Black Box Diaries

Black Box Diaries
7.599%81%
Journalist Shiori Ito embarks on a courageous investigation of her own sexual assault in an improbable attempt to prosecute her high-profile offender. Her quest becomes a landmark case in Japan, exposing the country’s outdated judicial and societal systems.
Kevin Ward reviewedJuly 2, 2025
Shiori Itō takes it upon herself to investigate her own sexual assault by a high ranking government official, when the police (and essentially everyone else) are eager to dismiss her account. An investigative journalist by trade it’s fascinating to watch her process her own case at times as if she is external to the facts and circumstances, yet at other times you witness the gravity of her ordeal really hit her. Very similar in a lot of ways to To Kill A Tiger (an Oscar nominated documentary).

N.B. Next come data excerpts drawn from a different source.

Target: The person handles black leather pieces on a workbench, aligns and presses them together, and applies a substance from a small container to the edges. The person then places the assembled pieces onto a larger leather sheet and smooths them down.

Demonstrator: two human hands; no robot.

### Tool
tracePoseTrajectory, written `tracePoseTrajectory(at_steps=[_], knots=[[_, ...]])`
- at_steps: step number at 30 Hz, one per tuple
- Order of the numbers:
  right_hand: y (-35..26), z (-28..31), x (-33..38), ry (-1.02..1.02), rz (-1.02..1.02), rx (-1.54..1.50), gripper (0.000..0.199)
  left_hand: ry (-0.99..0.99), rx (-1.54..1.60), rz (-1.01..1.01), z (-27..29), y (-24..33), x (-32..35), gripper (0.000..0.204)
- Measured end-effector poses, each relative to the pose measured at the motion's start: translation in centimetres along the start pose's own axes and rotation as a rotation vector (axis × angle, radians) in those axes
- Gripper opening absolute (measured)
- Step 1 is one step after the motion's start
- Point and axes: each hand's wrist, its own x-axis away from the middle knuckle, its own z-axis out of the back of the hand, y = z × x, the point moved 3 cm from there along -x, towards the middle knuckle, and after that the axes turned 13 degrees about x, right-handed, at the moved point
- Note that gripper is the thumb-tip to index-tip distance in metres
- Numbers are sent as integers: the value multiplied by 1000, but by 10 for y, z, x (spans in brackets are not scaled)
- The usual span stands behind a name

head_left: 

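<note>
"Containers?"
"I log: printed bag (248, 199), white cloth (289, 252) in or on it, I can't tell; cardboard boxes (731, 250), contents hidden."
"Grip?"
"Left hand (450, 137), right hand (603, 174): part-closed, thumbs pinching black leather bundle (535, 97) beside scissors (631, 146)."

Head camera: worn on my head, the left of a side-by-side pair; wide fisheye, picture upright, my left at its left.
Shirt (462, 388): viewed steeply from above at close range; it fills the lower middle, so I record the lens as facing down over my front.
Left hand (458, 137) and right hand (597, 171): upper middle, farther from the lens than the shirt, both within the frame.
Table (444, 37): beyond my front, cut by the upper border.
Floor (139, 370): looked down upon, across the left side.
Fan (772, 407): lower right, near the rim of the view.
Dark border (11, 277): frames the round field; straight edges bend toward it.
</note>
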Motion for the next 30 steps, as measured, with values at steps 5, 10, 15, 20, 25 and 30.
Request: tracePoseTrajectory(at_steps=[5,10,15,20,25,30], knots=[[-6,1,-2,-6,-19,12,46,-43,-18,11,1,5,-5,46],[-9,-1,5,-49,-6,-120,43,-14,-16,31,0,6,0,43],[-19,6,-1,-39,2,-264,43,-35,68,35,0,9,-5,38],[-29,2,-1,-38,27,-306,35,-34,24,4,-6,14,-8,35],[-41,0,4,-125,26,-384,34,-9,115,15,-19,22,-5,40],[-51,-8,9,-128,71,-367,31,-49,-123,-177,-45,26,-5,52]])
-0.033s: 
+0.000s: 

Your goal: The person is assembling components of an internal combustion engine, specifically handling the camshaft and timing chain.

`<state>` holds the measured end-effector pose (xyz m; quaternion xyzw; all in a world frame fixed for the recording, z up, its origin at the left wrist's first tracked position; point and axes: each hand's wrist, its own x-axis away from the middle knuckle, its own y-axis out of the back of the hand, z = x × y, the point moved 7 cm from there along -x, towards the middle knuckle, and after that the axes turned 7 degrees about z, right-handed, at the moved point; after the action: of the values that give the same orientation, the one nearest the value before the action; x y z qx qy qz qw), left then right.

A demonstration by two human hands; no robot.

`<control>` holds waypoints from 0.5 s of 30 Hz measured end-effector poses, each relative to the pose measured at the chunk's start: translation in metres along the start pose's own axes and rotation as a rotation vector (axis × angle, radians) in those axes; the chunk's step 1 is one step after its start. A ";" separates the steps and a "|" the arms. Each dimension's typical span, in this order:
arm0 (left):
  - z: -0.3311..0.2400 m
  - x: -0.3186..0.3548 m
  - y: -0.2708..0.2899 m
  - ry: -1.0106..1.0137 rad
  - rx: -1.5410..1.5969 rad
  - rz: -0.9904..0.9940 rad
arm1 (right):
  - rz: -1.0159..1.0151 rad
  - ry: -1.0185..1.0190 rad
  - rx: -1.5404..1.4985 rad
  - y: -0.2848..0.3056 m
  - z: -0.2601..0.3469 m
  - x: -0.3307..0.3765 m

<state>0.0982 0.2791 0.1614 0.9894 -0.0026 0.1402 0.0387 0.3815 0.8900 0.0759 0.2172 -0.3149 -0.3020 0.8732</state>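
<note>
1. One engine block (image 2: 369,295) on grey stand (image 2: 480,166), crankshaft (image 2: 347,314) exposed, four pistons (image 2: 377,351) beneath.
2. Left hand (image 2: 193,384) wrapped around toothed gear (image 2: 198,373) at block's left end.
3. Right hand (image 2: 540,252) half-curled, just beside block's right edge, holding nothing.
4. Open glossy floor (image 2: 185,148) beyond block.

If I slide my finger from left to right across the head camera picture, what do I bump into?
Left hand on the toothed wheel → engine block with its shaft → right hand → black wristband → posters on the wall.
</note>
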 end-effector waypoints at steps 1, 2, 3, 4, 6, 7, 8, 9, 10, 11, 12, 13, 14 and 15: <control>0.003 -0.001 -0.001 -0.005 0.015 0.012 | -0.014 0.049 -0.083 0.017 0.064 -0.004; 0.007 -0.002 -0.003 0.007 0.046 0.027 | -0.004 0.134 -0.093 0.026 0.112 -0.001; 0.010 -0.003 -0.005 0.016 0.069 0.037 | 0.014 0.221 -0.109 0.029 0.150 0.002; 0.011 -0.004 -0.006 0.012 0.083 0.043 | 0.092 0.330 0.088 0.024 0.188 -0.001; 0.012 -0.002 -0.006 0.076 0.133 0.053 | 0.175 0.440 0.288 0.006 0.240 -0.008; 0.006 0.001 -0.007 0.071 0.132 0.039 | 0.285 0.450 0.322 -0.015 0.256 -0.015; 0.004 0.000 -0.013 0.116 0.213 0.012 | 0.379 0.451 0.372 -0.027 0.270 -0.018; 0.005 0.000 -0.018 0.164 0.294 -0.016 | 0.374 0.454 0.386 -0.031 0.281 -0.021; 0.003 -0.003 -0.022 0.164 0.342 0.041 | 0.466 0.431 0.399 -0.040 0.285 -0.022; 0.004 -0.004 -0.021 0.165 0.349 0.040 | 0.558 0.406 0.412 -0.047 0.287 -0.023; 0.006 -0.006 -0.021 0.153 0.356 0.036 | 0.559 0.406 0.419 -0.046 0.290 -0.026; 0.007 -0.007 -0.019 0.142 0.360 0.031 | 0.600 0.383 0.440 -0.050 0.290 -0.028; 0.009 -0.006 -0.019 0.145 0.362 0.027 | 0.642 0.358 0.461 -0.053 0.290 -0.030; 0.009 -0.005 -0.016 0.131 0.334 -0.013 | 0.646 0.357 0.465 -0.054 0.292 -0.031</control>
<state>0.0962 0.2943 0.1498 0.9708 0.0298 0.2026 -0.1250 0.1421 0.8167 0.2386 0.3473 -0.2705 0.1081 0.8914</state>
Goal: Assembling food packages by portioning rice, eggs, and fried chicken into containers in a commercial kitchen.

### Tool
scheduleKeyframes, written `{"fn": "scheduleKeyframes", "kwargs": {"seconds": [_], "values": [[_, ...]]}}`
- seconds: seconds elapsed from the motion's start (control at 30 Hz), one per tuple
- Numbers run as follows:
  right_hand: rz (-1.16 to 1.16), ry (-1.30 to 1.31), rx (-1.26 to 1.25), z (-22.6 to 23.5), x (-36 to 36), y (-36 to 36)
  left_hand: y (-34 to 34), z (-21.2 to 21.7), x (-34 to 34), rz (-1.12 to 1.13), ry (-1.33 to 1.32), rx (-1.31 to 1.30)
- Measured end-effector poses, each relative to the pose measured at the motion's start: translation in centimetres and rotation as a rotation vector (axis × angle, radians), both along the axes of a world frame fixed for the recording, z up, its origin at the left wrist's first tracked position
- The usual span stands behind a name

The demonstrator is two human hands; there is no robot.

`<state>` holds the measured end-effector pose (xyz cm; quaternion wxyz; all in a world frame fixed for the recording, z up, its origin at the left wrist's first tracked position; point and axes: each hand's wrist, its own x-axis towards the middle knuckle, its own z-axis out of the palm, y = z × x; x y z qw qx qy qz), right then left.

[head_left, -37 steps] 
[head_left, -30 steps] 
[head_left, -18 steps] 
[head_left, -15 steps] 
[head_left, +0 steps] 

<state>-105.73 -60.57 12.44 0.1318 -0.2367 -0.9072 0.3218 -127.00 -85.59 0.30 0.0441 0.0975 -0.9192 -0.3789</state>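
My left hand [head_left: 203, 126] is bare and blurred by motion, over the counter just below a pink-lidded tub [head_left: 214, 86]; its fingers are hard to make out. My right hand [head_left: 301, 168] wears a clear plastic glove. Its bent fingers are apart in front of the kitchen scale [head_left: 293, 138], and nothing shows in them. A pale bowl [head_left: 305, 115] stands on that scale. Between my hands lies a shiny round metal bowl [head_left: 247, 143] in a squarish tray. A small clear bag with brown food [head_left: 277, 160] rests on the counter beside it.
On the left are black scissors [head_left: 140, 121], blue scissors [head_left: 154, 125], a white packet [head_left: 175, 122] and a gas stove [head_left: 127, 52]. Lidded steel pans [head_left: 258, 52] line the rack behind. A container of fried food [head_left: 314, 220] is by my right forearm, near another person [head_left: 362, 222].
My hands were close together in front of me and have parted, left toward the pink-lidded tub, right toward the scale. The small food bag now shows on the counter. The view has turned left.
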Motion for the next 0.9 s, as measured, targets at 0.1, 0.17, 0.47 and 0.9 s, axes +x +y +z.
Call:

These films make it painfully evident that cultural attitudes toward rape and sexual assault as well as the legal systems that prosecute these crimes across the world still have a massive amount of reform needed. There’s a moment here where Shiori’s lone ally — a police investigator who has been taken off her case, but who has been giving her inside intel — she speaks to him on the phone one night about her case and he drunkenly makes a pass at her. The sheer disgust and hurt and hopelessness that washes over Shiori’s face is heartbreaking.